Reproduce this listing from its first line through the line with "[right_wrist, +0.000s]", inclusive, leaving out all that follows.

══════

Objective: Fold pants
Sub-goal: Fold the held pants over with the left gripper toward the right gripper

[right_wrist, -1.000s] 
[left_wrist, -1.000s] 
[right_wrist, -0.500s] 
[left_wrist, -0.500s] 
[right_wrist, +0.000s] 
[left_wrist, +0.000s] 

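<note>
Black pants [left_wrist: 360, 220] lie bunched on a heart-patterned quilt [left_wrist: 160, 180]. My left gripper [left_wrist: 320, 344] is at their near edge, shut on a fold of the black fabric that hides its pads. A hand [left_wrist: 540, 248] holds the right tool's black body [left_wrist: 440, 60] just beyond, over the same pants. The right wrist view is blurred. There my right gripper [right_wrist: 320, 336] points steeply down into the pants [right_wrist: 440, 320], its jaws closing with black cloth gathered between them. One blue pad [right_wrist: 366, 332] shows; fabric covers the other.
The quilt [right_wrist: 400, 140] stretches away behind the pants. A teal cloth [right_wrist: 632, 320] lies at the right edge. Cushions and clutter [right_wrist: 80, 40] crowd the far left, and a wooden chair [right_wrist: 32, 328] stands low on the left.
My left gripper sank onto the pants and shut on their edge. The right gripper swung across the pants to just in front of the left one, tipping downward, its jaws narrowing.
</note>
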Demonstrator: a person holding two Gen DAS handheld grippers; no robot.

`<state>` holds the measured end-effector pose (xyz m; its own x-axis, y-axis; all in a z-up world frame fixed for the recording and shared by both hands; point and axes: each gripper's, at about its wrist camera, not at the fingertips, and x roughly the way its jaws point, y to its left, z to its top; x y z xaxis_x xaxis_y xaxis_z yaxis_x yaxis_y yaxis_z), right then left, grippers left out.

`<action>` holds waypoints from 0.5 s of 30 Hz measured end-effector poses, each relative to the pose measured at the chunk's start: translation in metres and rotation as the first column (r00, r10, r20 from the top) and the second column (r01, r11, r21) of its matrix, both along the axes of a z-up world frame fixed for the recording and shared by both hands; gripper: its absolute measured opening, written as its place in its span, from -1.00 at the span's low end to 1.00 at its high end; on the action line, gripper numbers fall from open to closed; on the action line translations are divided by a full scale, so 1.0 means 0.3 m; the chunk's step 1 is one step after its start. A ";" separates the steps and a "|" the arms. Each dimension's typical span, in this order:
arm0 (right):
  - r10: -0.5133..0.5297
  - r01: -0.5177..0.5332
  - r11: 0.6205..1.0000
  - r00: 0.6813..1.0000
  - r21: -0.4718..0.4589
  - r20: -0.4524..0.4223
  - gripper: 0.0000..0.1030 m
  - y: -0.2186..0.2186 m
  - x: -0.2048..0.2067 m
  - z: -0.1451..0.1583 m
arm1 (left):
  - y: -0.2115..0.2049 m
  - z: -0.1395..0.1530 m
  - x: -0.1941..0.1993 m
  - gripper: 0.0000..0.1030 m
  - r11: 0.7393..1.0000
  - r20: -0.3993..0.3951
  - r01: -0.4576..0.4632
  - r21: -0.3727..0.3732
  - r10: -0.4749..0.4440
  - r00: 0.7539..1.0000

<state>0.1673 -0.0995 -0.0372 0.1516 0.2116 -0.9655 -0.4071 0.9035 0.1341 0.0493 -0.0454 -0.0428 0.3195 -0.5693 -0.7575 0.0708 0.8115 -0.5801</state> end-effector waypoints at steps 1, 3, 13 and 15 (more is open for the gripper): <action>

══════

Exercise solution:
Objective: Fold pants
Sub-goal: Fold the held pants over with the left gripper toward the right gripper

[right_wrist, -1.000s] 
[left_wrist, -1.000s] 
[right_wrist, -0.500s] 
[left_wrist, -0.500s] 
[right_wrist, +0.000s] 

No more work remains on this exercise.